Write out exactly the lines running from the line that includes "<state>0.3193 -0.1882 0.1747" to the end of the data, both ends included, and nothing besides.

----------

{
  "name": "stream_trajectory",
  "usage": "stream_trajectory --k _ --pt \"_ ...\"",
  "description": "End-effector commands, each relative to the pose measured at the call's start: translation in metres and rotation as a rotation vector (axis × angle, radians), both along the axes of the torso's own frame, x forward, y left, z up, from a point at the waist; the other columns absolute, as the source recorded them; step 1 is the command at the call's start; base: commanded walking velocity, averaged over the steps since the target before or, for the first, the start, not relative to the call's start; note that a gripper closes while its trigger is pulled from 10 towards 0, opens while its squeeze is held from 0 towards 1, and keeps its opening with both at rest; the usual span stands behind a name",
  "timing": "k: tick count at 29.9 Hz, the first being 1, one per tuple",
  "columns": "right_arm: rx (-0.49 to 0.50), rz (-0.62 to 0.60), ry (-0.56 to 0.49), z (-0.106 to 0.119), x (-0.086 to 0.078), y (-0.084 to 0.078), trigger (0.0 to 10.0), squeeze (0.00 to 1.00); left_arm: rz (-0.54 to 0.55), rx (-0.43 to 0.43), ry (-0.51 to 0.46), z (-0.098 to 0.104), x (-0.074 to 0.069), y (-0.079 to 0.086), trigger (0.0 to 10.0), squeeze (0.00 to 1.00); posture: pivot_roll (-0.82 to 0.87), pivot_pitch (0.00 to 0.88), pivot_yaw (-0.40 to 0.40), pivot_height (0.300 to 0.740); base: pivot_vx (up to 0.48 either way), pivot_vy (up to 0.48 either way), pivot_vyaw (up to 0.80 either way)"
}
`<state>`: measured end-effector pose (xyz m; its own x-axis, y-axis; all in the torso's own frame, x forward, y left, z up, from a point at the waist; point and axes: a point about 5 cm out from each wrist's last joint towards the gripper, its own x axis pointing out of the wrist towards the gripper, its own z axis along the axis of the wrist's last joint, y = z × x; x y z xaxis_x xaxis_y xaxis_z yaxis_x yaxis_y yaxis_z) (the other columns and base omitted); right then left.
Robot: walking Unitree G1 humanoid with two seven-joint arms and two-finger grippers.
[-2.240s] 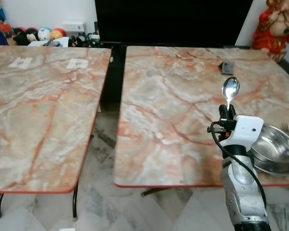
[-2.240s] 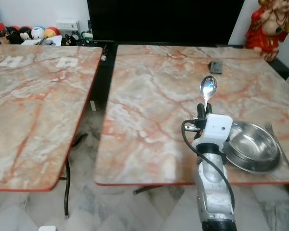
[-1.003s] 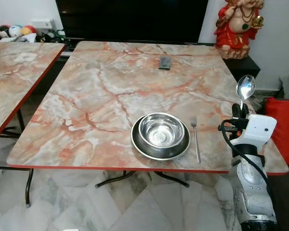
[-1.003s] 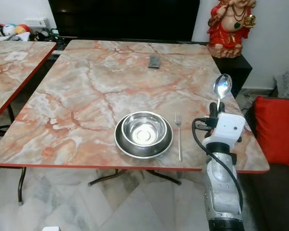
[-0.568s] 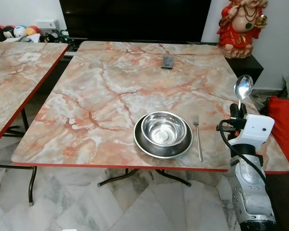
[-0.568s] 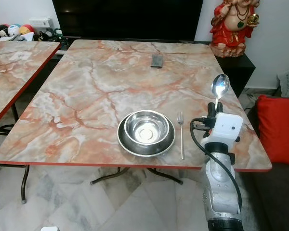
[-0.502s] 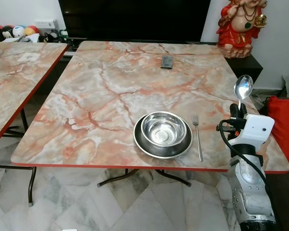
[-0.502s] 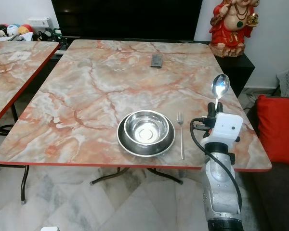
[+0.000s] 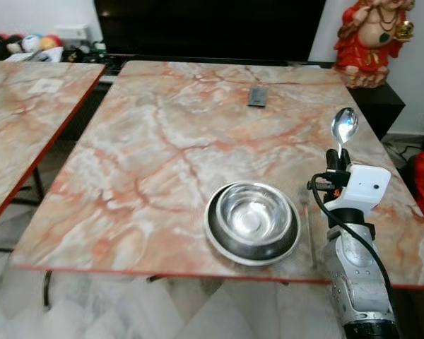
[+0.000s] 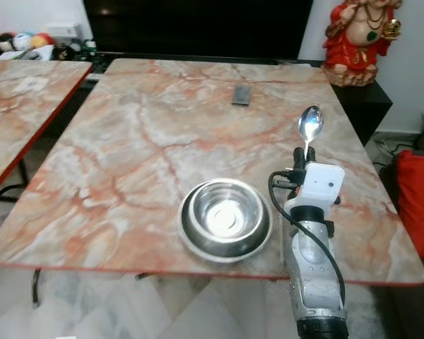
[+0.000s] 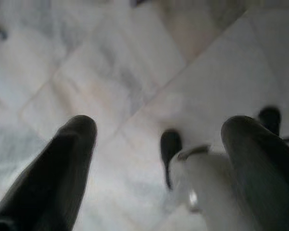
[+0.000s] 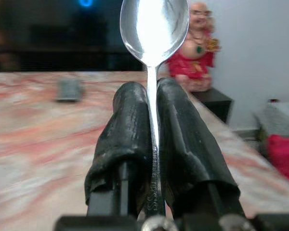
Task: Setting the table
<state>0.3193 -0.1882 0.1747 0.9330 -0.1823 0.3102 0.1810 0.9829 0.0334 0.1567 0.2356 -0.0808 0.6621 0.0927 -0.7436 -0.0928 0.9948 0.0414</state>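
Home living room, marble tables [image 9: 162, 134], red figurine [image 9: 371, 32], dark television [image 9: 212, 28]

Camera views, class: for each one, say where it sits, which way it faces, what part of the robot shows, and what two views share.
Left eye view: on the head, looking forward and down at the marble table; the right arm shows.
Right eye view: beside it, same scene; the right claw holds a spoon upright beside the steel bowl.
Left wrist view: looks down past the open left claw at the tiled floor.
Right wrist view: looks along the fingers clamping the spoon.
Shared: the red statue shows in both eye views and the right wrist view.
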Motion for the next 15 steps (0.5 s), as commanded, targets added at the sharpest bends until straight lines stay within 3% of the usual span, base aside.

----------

COMPLETED TASK:
<state>0.3193 -0.1882 0.1747 0.9330 -0.1823 0.3102 0.1810 0.9829 0.0334 0.1567 0.2356 -0.0808 0.6621 0.0927 -0.7436 -0.0928 0.9948 0.0414</state>
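Home living room, marble tables [image 9: 162, 134], red figurine [image 9: 371, 32], dark television [image 9: 212, 28]

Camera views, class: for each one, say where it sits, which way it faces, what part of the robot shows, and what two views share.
Left eye view: on the head, looking forward and down at the marble table; the right arm shows.
Right eye view: beside it, same scene; the right claw holds a spoon upright beside the steel bowl.
Left wrist view: looks down past the open left claw at the tiled floor.
Right wrist view: looks along the fingers clamping the spoon.
Shared: the red statue shows in both eye views and the right wrist view.
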Motion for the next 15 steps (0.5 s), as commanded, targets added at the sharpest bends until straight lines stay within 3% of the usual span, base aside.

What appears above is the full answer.